Goal of the exercise: Wherever the word "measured" turns up in a line of the entries, copy that line.

Material provided below:

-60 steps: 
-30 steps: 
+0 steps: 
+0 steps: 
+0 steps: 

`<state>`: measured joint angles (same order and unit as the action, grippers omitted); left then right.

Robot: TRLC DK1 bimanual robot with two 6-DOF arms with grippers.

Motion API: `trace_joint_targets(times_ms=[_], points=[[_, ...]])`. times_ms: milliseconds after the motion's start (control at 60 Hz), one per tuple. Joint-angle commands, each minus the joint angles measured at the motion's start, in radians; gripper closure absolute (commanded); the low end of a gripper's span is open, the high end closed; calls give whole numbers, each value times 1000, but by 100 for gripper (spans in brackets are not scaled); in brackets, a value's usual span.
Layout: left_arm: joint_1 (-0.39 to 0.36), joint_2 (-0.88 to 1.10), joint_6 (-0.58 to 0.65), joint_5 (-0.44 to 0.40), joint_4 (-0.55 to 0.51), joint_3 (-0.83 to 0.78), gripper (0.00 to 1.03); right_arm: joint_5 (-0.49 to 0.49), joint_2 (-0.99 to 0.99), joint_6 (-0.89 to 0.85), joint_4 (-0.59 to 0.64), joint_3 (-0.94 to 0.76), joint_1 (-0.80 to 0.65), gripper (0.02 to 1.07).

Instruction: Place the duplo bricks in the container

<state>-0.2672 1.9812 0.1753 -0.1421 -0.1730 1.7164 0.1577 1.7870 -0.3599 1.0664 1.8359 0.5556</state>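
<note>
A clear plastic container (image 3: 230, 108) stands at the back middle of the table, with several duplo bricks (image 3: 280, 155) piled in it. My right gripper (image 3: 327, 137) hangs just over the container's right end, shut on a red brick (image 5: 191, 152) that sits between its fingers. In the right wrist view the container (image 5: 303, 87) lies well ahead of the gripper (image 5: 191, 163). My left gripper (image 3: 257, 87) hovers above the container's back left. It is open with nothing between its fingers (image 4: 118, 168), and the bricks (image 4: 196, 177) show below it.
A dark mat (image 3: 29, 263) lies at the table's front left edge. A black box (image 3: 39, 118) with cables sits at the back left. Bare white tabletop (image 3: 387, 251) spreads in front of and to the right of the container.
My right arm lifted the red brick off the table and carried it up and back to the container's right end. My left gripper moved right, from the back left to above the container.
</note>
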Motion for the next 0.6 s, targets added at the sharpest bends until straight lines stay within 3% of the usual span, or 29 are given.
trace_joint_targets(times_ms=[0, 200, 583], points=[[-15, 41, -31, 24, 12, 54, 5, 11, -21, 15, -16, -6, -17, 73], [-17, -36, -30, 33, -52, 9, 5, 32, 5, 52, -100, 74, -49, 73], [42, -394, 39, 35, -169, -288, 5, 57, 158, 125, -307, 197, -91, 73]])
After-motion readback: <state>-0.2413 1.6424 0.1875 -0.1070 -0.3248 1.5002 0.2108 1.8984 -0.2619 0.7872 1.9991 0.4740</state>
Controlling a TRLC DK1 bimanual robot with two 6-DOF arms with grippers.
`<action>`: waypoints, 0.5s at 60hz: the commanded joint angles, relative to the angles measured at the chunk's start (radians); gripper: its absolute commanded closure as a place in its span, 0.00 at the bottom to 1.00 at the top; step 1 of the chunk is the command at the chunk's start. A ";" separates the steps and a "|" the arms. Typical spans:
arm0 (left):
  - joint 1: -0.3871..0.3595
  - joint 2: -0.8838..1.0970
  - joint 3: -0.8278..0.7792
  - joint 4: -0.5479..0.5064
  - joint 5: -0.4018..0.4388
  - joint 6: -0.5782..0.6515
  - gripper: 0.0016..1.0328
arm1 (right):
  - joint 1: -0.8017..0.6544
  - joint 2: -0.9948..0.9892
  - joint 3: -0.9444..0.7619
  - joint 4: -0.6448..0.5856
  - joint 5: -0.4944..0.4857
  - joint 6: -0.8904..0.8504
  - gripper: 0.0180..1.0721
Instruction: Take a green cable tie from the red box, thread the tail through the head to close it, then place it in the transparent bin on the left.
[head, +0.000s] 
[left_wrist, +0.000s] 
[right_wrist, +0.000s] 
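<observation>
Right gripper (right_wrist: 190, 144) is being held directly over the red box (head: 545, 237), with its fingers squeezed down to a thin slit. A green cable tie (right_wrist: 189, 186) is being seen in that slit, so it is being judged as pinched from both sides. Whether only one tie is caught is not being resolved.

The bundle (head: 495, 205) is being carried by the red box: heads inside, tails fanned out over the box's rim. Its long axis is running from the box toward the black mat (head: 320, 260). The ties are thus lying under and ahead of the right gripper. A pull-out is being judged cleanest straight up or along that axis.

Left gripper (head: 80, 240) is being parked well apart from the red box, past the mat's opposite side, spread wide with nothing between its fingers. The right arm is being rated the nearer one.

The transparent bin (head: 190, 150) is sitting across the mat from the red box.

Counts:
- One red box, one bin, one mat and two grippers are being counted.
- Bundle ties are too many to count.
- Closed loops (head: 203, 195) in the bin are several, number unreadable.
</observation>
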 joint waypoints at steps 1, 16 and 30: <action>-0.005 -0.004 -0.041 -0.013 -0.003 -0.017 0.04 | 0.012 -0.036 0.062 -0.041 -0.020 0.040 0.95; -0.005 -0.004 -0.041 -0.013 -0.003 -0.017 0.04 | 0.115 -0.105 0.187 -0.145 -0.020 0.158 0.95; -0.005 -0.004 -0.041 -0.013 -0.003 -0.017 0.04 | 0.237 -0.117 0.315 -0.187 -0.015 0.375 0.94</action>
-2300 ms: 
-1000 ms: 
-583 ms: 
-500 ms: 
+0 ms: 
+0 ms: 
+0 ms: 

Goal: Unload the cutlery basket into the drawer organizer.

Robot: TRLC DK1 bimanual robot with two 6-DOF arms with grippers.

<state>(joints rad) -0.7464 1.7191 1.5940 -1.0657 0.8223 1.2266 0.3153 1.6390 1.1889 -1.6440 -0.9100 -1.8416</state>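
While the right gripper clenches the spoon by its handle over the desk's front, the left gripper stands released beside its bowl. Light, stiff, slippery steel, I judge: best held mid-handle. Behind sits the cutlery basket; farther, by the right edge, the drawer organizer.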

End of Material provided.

Answer for this exercise:
`<state>`: measured joint angles (same order and unit as the action, grippers omitted); left then right.
Motion API: `trace_joint_targets(times_ms=[_], points=[[_, ...]])`. times_ms: milliseconds after the motion's start (control at 60 Hz), one per tuple. Joint-angle commands, each minus the joint angles measured at the motion's start, in radians; gripper closure absolute (commanded); the low end of a gripper's span is open, the high end closed; calls give whole numbers, each value times 1000, but by 100 for gripper (spans in brackets are not scaled); in brackets, a value's usual span.
`<action>`: waypoints, 0.5s at 60hz: the commanded joint angles, relative to the angles measured at the chunk's start (radians); gripper: its absolute commanded closure as a place in its span, 0.00 at the bottom to 1.00 at the top; step 1 of the chunk is the command at the chunk's start. A ";" separates the steps and a "|" the arms. Typical spans:

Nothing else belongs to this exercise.